- Work to be completed -
Please return all lines of the data below containing the string "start".

□ □ □ □

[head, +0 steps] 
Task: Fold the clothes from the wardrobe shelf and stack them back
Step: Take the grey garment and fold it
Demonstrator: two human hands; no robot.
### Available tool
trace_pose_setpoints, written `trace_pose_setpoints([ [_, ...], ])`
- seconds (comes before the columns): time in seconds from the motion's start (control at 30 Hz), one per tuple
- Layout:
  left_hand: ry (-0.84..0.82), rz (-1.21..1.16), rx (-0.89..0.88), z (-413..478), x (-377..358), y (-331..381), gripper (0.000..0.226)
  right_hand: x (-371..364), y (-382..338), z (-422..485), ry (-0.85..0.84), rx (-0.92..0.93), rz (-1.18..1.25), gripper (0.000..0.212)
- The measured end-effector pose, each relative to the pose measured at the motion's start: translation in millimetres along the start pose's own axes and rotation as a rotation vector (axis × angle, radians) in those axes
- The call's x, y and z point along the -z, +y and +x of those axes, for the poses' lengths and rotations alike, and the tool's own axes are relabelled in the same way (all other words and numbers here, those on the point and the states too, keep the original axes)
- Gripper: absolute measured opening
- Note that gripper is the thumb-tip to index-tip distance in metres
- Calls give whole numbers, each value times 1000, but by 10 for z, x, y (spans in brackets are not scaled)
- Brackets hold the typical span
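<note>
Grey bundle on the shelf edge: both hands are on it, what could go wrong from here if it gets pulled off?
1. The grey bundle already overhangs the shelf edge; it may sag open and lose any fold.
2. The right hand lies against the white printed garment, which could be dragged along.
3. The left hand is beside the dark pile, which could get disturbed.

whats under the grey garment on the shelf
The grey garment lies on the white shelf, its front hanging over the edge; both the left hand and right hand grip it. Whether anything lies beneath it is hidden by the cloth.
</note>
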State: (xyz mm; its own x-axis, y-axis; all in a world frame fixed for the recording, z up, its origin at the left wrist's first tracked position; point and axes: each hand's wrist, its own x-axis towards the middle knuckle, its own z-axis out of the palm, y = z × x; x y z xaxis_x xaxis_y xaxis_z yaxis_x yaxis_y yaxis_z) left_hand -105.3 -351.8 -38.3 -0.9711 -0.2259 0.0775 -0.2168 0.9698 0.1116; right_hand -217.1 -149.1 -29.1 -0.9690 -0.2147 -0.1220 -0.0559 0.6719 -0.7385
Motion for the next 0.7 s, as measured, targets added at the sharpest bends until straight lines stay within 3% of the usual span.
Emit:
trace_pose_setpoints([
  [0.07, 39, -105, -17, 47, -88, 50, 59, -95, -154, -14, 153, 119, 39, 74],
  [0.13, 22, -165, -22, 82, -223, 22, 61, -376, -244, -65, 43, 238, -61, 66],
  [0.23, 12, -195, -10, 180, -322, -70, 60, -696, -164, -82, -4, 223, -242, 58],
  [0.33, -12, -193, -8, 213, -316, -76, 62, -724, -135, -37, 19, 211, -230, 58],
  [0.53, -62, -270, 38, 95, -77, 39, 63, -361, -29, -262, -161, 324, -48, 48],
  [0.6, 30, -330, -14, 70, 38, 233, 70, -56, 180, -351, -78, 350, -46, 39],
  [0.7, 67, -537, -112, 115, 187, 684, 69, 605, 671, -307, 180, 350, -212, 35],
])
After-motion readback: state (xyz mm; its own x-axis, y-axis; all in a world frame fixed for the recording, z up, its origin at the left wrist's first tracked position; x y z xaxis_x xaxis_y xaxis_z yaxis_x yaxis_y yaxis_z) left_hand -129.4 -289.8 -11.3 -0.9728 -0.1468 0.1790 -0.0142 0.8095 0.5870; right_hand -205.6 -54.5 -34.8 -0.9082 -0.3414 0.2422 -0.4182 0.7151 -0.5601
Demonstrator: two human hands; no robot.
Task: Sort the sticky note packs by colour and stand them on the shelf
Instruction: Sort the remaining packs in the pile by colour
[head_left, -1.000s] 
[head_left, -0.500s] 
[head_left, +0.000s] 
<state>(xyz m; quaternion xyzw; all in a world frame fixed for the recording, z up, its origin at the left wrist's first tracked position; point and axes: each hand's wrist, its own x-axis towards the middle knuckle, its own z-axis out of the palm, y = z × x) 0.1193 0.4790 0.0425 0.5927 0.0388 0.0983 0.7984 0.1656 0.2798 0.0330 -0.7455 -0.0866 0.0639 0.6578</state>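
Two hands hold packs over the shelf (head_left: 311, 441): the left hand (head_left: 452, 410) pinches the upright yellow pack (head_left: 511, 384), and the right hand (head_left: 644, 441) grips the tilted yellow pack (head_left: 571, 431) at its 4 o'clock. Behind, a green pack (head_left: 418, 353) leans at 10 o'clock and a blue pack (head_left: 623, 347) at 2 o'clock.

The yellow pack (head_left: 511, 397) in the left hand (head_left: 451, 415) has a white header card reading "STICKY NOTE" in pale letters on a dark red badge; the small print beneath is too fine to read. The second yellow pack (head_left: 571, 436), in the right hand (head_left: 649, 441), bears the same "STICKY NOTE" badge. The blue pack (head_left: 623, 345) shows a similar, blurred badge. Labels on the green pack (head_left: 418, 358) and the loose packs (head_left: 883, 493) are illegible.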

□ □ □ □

- Response -
- seconds (comes before the columns): time in seconds from the motion's start (control at 30 Hz), one per tuple
- The measured end-effector pose, each relative to the pose measured at the motion's start: translation in millimetres along the start pose's own axes and rotation as a rotation vector (axis × angle, radians) in those axes

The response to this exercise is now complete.